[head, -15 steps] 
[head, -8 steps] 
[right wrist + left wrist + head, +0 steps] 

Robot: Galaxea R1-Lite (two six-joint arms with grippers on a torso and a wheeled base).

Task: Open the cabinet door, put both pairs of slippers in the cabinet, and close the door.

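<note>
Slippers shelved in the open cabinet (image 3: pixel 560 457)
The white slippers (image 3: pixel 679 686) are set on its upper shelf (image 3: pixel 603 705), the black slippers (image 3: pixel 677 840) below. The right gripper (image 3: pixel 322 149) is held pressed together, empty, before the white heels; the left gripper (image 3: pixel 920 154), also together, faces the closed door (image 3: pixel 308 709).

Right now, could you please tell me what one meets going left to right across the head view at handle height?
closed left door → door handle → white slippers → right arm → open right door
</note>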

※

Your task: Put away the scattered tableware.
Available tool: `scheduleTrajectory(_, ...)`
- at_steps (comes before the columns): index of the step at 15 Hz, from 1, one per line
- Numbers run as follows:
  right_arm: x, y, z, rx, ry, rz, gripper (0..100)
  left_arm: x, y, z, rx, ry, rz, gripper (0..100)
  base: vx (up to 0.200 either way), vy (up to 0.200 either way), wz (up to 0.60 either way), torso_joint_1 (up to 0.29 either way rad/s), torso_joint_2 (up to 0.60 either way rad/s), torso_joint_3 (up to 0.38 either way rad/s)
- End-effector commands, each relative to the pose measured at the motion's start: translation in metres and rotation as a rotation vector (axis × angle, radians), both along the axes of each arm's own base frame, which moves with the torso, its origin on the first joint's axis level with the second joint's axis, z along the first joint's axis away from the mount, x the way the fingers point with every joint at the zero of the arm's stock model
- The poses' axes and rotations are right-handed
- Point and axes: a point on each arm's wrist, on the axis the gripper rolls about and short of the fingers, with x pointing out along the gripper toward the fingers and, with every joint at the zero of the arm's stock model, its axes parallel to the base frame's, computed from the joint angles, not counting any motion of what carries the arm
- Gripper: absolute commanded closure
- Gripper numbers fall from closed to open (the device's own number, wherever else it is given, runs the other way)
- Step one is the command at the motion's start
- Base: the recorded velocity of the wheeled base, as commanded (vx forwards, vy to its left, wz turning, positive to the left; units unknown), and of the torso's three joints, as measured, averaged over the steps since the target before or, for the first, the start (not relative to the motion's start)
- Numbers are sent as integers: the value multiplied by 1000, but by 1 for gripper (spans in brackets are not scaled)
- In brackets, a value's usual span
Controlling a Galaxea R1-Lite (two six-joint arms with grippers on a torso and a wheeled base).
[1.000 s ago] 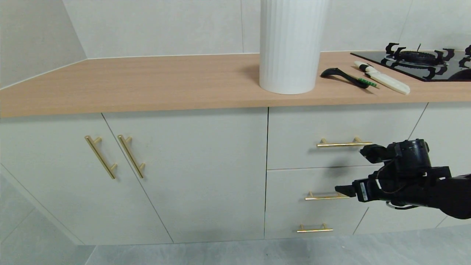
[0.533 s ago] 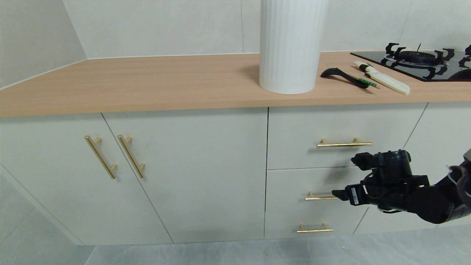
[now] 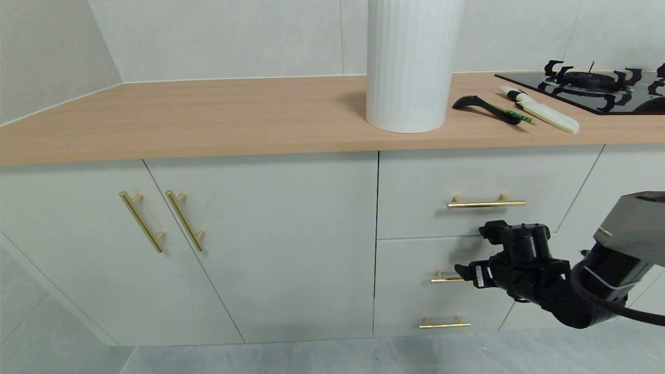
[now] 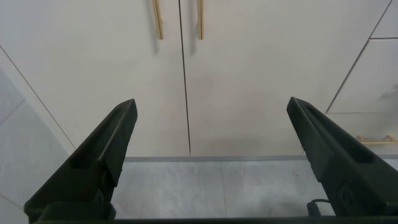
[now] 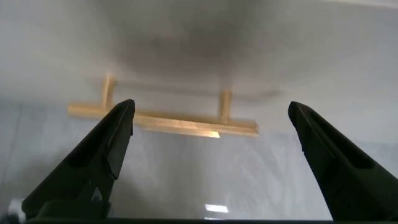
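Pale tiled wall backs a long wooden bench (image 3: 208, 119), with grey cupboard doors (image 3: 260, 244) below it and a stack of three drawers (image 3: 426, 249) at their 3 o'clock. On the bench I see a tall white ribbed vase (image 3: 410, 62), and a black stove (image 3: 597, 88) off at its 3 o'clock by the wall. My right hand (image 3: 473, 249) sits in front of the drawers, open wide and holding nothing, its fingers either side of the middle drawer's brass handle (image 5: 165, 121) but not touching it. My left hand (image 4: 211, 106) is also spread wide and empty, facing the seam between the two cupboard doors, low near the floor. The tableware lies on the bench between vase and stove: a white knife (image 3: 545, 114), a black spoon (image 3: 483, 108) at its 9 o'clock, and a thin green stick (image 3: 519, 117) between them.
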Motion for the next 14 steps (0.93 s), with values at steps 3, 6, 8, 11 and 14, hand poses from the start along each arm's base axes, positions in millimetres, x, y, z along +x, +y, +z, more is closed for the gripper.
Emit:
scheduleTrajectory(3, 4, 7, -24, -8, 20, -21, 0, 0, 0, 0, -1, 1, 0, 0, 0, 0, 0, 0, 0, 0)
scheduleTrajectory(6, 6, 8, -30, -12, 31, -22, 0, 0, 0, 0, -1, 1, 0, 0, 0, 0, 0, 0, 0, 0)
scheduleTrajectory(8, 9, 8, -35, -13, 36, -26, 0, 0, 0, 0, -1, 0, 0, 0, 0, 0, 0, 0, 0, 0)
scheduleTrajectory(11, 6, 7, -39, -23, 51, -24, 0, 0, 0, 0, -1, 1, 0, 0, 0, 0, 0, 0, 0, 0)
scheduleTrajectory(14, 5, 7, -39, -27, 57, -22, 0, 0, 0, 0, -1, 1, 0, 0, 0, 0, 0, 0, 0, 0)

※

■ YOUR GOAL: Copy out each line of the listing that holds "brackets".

■ ANSWER:
- Numbers are sent as integers: the value multiplied by 1000, but by 1 for gripper (spans in brackets are not scaled)
- In brackets, a value's usual span

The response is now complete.